• [Assigned task] Examine the entries and show every line in which the word "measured" is found.

[Provided records Boundary: Start]

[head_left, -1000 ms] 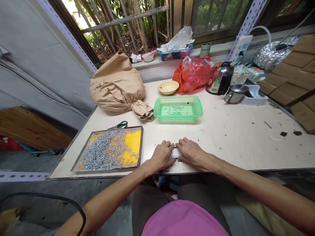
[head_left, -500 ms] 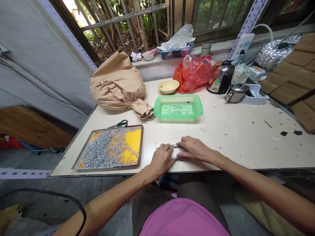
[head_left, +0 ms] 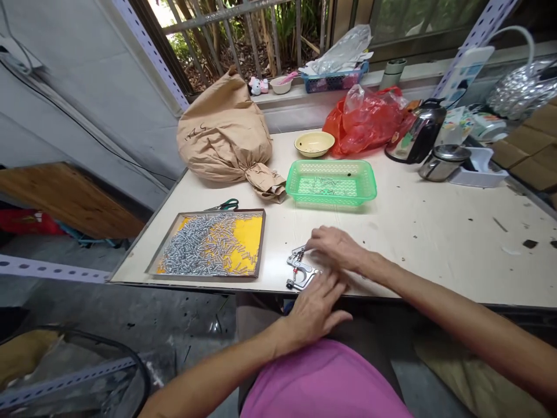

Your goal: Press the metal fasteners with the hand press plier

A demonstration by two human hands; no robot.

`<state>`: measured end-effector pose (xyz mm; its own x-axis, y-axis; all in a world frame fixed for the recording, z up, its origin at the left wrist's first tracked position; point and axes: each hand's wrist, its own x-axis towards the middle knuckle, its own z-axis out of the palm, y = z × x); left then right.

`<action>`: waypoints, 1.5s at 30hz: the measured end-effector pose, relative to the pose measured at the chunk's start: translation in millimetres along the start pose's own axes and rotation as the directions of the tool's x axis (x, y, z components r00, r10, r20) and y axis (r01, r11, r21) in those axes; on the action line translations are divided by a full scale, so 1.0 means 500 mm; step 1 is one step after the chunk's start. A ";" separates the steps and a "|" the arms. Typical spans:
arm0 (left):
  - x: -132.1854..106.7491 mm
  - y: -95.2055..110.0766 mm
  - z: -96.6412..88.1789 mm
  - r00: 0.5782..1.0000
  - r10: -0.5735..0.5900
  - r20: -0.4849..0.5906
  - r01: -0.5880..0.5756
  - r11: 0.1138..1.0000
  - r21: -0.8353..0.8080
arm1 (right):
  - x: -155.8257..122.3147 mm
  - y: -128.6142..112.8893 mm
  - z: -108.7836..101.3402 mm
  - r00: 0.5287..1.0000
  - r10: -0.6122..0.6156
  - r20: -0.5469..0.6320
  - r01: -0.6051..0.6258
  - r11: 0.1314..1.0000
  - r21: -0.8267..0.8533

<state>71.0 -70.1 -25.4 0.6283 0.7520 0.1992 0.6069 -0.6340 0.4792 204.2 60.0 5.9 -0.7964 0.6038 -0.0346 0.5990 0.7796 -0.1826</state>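
Observation:
A silver metal hand tool [head_left: 301, 273] with a C-shaped jaw, a spring and a small red part lies near the table's front edge. My left hand [head_left: 317, 305] is at the tool's lower right end, fingers stretched out and thumb spread apart. Just above it, my right hand [head_left: 337, 247] reaches over the tool's upper right side. Its fingers are bent and smeared by motion, so whether they grip the tool is unclear. My hands hide the tool's right part. To the left, a shallow tray [head_left: 261, 244] holds many small metal screw-like pieces [head_left: 195, 244] on a yellow base.
Behind my hands stands a green plastic basket [head_left: 365, 197] with several small metal pieces. Around it are a tied brown bag [head_left: 221, 133], a cream bowl [head_left: 314, 144], a red plastic bag [head_left: 365, 125] and a kettle [head_left: 420, 133]. Green-handled scissors [head_left: 228, 204] lie behind the tray.
Both hands were together around the tool; now my left hand has moved right and toward me, its fingers spread. More of the tool shows. The camera view has shifted.

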 end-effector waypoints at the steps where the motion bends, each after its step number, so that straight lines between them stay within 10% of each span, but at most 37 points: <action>1: -0.016 0.009 -0.008 0.999 0.051 -0.007 -0.051 0.999 -0.008 | 0.004 -0.025 0.000 0.993 -0.114 0.020 0.113 0.993 0.012; 4: -0.065 0.013 -0.054 0.993 0.110 -0.046 -0.109 0.994 0.016 | 0.013 -0.086 0.015 0.939 -0.338 0.059 0.338 0.941 -0.007; 8: -0.110 -0.076 -0.159 0.934 -0.237 -0.268 0.301 0.925 0.233 | 0.030 -0.116 0.049 0.916 -0.397 0.056 0.400 0.914 -0.069; 11: -0.128 -0.178 -0.228 0.806 -0.446 -0.388 0.575 0.745 0.337 | 0.042 -0.120 0.069 0.923 -0.384 0.017 0.384 0.923 0.003; 14: -0.138 -0.253 -0.253 0.783 -0.550 -0.291 0.621 0.660 0.422 | 0.050 -0.112 0.061 0.967 -0.219 -0.128 0.246 0.932 0.266; 18: -0.135 -0.292 -0.243 0.794 -0.594 -0.132 0.573 0.658 0.489 | 0.071 -0.044 -0.015 0.899 0.139 -0.415 0.048 0.911 0.409; 23: -0.123 -0.306 -0.247 0.804 -0.592 -0.056 0.547 0.700 0.459 | 0.101 0.085 -0.105 0.779 0.363 -0.510 -0.333 0.930 0.154; 31: -0.112 -0.282 -0.283 0.698 -0.690 -0.191 0.707 0.707 0.029 | -0.031 -0.021 0.003 0.970 0.211 -0.125 -0.184 0.963 0.197; 36: -0.044 -0.169 -0.216 0.545 -0.828 0.131 0.729 0.391 -0.562 | -0.086 -0.086 0.041 0.958 0.268 0.106 -0.278 0.955 0.099; 45: 0.013 -0.148 -0.104 0.448 -0.798 0.403 0.758 0.100 -0.645 | -0.076 -0.059 0.053 0.947 0.300 0.110 -0.302 0.953 -0.001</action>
<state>4.9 -8.6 -15.1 -0.0073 0.7703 -0.6376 0.2228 0.6228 0.7499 214.4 9.5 -13.2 -0.5838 0.7879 -0.1960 0.8117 0.5609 -0.1629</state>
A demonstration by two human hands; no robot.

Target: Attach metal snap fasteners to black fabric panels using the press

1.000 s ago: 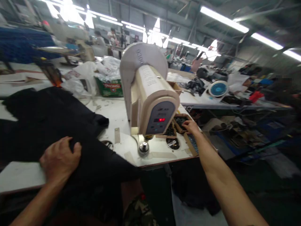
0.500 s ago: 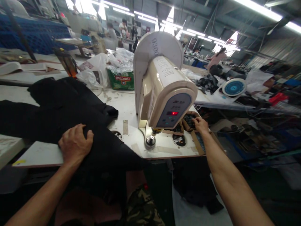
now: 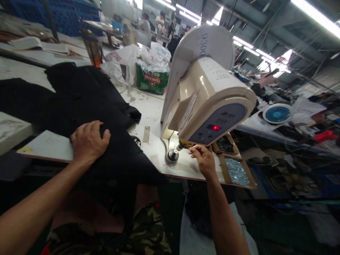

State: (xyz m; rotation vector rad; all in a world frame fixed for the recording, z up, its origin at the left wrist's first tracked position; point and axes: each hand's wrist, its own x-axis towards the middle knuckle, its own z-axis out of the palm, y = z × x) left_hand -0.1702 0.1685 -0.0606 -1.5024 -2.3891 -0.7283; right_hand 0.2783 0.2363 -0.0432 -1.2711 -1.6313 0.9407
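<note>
My left hand (image 3: 89,142) lies flat on a black cloth piece (image 3: 119,152), thumb apart from the fingers. The cloth spreads over the left of the white table (image 3: 148,113), one corner hanging at the front edge. A cream snap-press machine (image 3: 212,81) with a red-lit display stands at the middle. My right hand (image 3: 204,161) is pinched just right of its round metal lower die (image 3: 172,155), below the machine head. Thumb and fingertips are together; whatever they hold is too small to make out. The upper die sits right above the lower one.
Right of the machine are a cardboard box of shiny small metal parts (image 3: 236,171) and a box of dark small parts (image 3: 225,144). Behind stand a green carton (image 3: 152,79) with plastic bags and a blue-and-white fan (image 3: 278,113). People sit farther back.
My right hand has moved left from the box of dark parts to beside the lower die, fingertips pinched. My left hand stays on the black cloth. The view has turned slightly.
</note>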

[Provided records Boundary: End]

• [Task response]
`<state>`: measured end-effector pose (xyz mm; its own x-axis, y-axis; all in a world frame fixed for the recording, z up, its origin at the left wrist's first tracked position; point and axes: each hand's wrist, its own x-axis towards the middle knuckle, its own z-axis out of the palm, y = z × x); left then right.
`<action>`: waypoints, 1.5s at 30hz: the measured end-effector pose, relative to the pose measured at the chunk's start: translation in millimetres along the start pose's own axes and rotation as the directions of the tool's x axis (x, y, z components r00, r10, r20) and y axis (r01, r11, r21) in those axes; on the action line translations are divided by a full scale, so 1.0 means 500 mm; step 1 is one step after the chunk's start. A ";" separates the steps and a "|" the arms. Typical spans:

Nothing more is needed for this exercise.